• [PROMPT]:
Which lines in the listing below contain "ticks"? Copy each of them.

• [EXTRACTED INFORMATION]:
┄┄┄┄┄┄
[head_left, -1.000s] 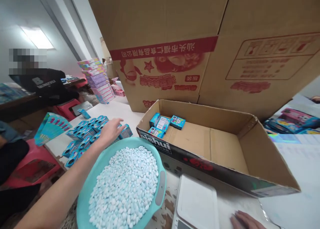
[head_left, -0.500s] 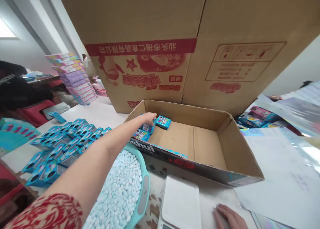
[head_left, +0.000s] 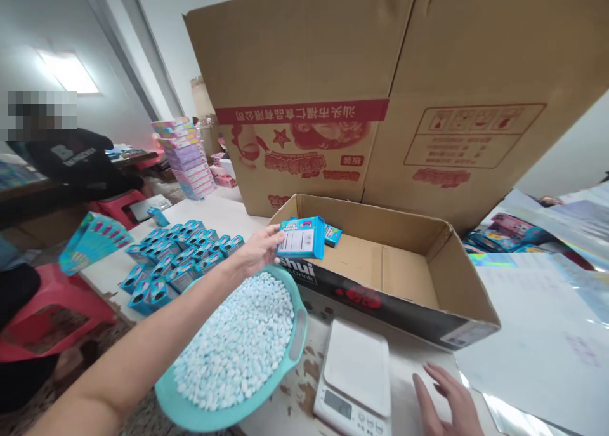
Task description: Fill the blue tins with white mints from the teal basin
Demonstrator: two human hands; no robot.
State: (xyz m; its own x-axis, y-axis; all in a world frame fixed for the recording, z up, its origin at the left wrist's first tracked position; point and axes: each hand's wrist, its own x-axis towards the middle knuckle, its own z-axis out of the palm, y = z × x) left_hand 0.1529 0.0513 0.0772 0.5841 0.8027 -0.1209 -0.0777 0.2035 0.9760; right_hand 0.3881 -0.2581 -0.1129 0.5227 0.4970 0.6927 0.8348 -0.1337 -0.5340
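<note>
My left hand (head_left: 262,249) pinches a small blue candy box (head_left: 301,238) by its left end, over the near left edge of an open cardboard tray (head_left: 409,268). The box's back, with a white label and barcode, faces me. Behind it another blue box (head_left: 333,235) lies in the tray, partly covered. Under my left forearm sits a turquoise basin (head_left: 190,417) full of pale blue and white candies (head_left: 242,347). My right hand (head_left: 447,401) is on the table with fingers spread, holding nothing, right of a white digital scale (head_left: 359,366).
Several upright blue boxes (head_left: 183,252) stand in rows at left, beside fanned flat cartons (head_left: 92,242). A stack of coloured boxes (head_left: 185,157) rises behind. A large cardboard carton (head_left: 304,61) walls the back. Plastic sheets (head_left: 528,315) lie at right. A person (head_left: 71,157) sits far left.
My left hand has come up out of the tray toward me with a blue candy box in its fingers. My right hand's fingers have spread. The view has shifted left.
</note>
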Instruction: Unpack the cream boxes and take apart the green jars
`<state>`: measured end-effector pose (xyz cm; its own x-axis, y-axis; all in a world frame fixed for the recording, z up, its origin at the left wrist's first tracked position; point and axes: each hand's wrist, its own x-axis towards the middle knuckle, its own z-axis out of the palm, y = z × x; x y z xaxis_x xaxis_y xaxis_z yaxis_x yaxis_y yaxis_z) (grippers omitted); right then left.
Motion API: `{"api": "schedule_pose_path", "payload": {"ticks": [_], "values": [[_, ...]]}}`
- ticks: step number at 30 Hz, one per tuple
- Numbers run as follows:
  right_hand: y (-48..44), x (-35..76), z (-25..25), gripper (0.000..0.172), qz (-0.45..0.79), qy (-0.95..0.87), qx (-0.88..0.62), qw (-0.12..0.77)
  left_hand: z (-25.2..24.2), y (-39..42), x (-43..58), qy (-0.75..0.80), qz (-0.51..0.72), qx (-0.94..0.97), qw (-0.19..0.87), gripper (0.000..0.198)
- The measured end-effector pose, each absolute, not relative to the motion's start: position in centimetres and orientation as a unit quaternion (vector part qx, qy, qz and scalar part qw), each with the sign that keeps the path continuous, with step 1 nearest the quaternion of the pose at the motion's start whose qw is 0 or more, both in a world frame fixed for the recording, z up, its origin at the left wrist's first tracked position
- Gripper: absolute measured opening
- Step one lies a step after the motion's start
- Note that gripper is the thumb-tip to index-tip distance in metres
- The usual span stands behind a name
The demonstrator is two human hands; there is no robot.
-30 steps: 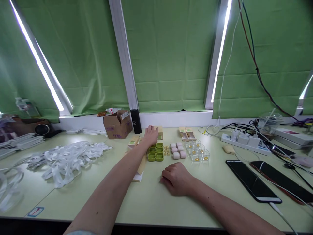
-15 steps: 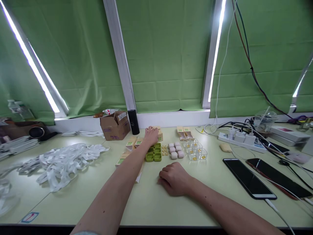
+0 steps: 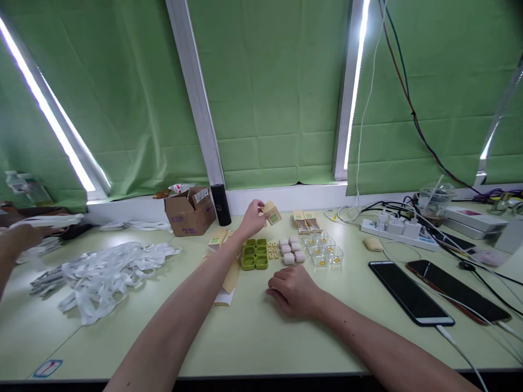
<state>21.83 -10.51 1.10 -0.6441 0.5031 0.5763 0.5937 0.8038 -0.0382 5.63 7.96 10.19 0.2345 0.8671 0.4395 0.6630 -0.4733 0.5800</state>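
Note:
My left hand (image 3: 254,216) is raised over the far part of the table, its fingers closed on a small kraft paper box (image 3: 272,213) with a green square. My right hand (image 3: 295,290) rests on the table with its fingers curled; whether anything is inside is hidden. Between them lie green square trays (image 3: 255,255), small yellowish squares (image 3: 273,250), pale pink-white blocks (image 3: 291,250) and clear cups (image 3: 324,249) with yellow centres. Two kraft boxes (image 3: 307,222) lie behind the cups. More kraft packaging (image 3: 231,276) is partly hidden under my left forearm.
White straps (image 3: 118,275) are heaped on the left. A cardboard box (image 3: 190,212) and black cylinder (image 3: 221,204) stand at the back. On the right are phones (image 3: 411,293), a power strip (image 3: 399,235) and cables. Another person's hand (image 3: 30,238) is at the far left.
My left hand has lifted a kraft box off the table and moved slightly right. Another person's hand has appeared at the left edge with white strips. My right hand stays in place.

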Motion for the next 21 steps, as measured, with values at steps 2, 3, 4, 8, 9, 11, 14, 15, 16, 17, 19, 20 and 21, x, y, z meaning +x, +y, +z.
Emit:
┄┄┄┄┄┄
• [REPLY]:
Motion API: `{"api": "schedule_pose_path", "payload": {"ticks": [_], "values": [[_, ...]]}}`
- ticks: step number at 30 Hz, one per tuple

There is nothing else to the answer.